Drei Museumswärter, die einschreiten wollte, wurden von den Tätern mit Gewalt bedroht, teilte die Polizei am Montag mit. Bereits am Samstag hatten nach Museumsangaben rund 800 Ultra-Konservative und junge Integristen gegen die Schau im Kunstzentrum Lambert demonstriert. Das Museum für zeitgenössische Kunst musste deswegen vorübergehend geschlossen werden.

Der französische Kulturminister Frederic Mitterrand nannte den Angriff auf die Bilder inakzeptabel. Er könne verstehen, dass das Bild "Piss Christ" schockieren könne, aber wer sich verletzt fühle, müsse sich an die Justiz wenden. "Jede Art von Gewalt, Zerstörung und Intoleranz ist nicht hinnehmbar", kommentierte Mitterrand.
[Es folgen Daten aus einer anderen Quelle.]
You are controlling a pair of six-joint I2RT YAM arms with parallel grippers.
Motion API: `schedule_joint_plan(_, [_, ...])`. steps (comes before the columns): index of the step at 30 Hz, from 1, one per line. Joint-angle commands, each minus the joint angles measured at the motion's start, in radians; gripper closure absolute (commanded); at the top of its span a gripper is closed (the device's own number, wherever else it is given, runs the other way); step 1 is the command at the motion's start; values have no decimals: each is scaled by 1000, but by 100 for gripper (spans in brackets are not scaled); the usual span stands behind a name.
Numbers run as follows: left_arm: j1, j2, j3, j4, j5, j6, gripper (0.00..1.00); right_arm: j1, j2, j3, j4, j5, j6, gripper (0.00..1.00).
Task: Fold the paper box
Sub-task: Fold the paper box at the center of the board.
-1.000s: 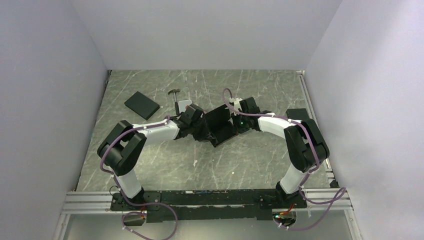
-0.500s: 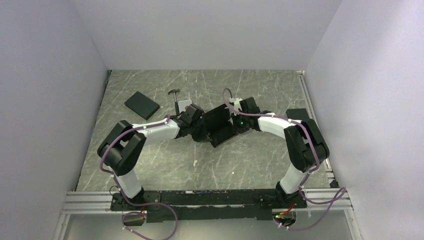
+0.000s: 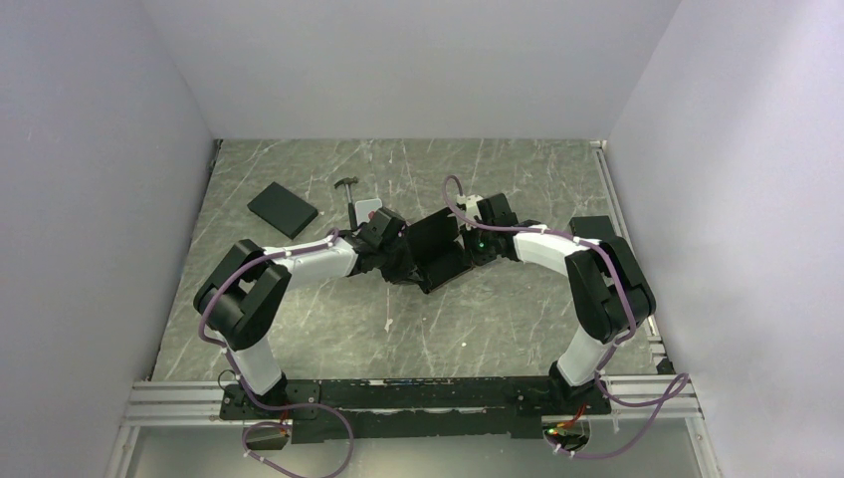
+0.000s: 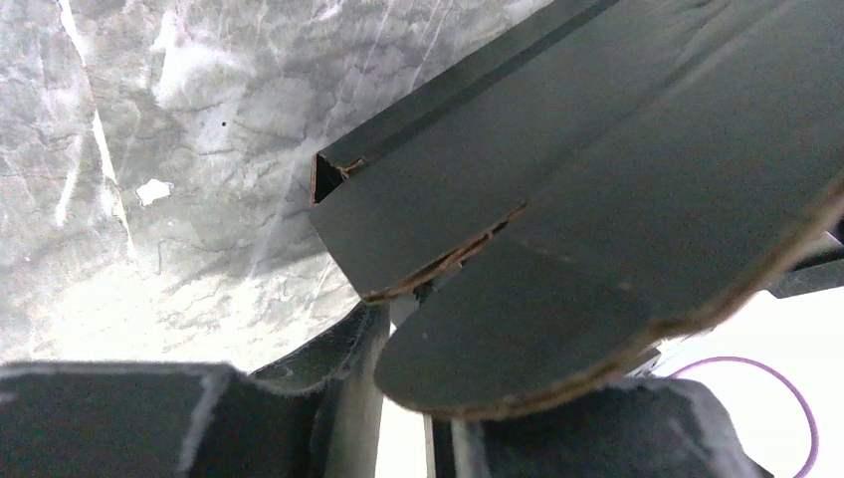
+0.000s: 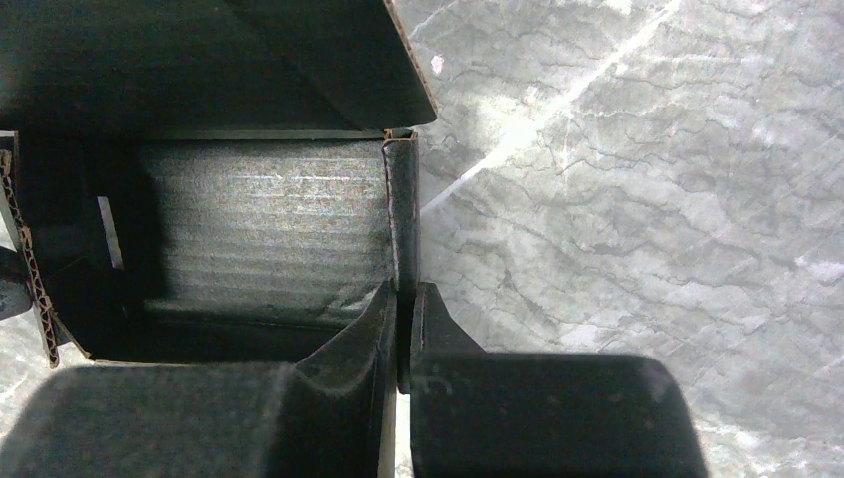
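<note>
The left gripper [image 4: 403, 311] was nudged into the paper box [image 3: 438, 249] flap; its jaw state cannot be told. The box wall is kept clamped by the right gripper [image 5: 403, 319], folding unfinished.

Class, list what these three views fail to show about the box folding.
- Top view: contact points on the paper box are too small and dark to see.
- Left wrist view: a rounded flap covers the left gripper; grip unclear.
- Right wrist view: box interior in deep shadow, cut off at the left edge.
</note>
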Motion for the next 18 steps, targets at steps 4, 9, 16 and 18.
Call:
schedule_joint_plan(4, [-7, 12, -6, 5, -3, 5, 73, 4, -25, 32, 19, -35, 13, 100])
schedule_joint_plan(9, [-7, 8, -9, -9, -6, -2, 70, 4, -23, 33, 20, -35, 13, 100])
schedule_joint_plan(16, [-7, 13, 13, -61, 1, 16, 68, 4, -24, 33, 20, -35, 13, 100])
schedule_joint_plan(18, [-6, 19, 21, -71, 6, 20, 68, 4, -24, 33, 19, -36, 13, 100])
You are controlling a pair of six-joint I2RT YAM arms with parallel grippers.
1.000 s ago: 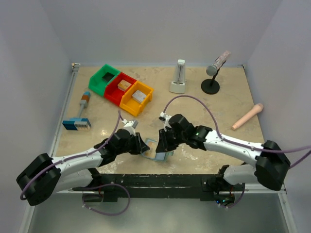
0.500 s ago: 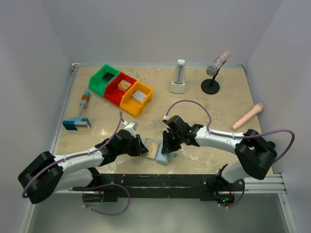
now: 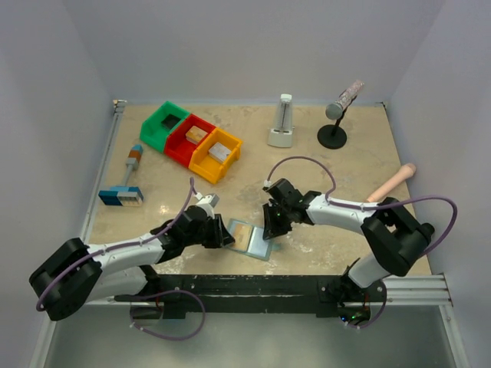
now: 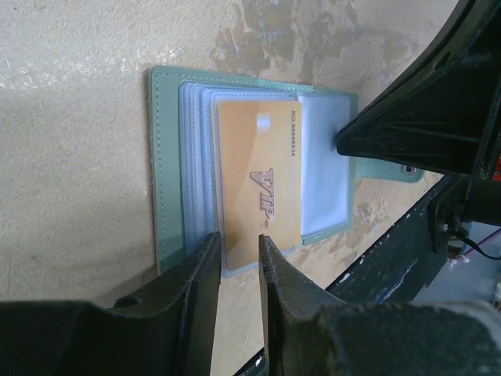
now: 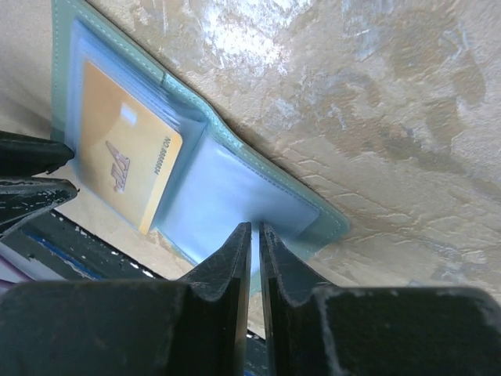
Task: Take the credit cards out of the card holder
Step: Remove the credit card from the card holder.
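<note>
The card holder lies open and flat, low in the middle of the top view, both panels spread, so opening it is done. But no card is out yet: the orange-gold card sits in its clear sleeve on the left panel, only its lower end poking past the plastic. Is there a second card? The pale sleeves beside it could hide one, I can't tell. The left gripper has its jaws slightly spread, with the tips straddling that exposed card end and not pinching it as far as I can see. The right gripper has its jaws pressed almost together with nothing visible between them, and the tips sit on the other panel's sleeve, likely pinning it down. Room is tight below: the holder lies just beside the table's near edge, with the dark rail right under it. Above it in frame there's bare tabletop, and the coloured bins at upper left are well apart.
</note>
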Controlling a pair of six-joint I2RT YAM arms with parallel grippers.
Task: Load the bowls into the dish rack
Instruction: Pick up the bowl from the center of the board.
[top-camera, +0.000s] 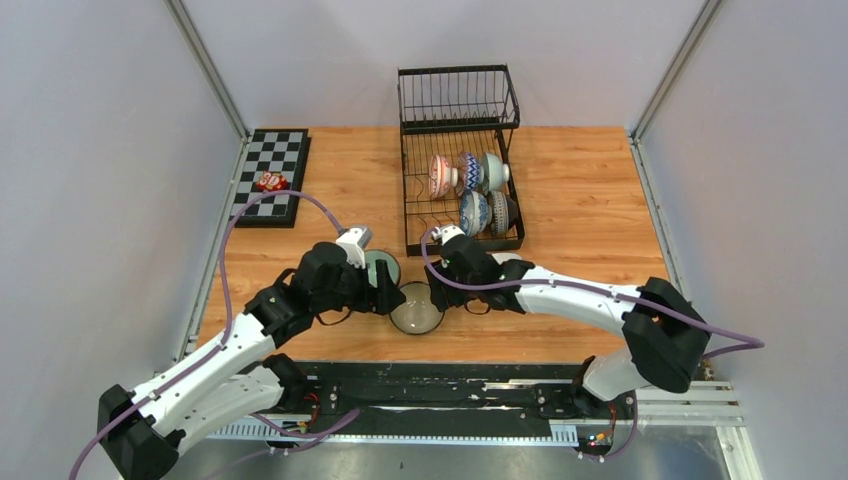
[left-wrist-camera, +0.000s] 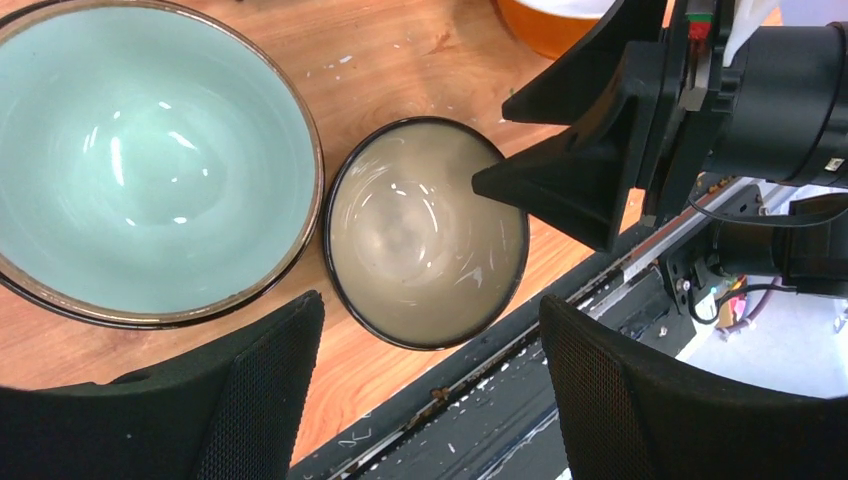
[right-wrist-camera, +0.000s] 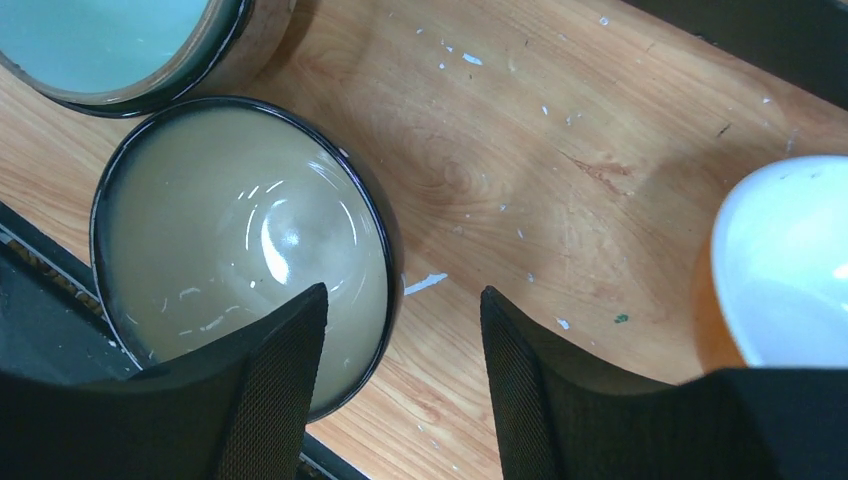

Neben Werken von Serrano, der sich in seinen Arbeiten immer wieder mit Religion und Sexualität auseinandersetzt, sind in der Ausstellung "Ich glaube an Wunder" mehr als 100 Werke großer zeitgenössischer Künstler wie Cy Twombly, Anselm Kiefer und Miquel Barcelo zu sehen. Die Exponate stammen aus der rund 400 Werke zählenden Sammlung des bekannten Kunsthändlers Yvon Lambert. Die Ausstellung, die bis zum 8. Mai dauert, findet anlässlich des zehnjährigen Bestehens des Kunstzentrums statt, das sich in einem prächtigen Herrschaftshaus mitten in Avignon befindet. Sie soll trotz der Tat fortgesetzt werden - mit den zerstörten Bildern. (APA)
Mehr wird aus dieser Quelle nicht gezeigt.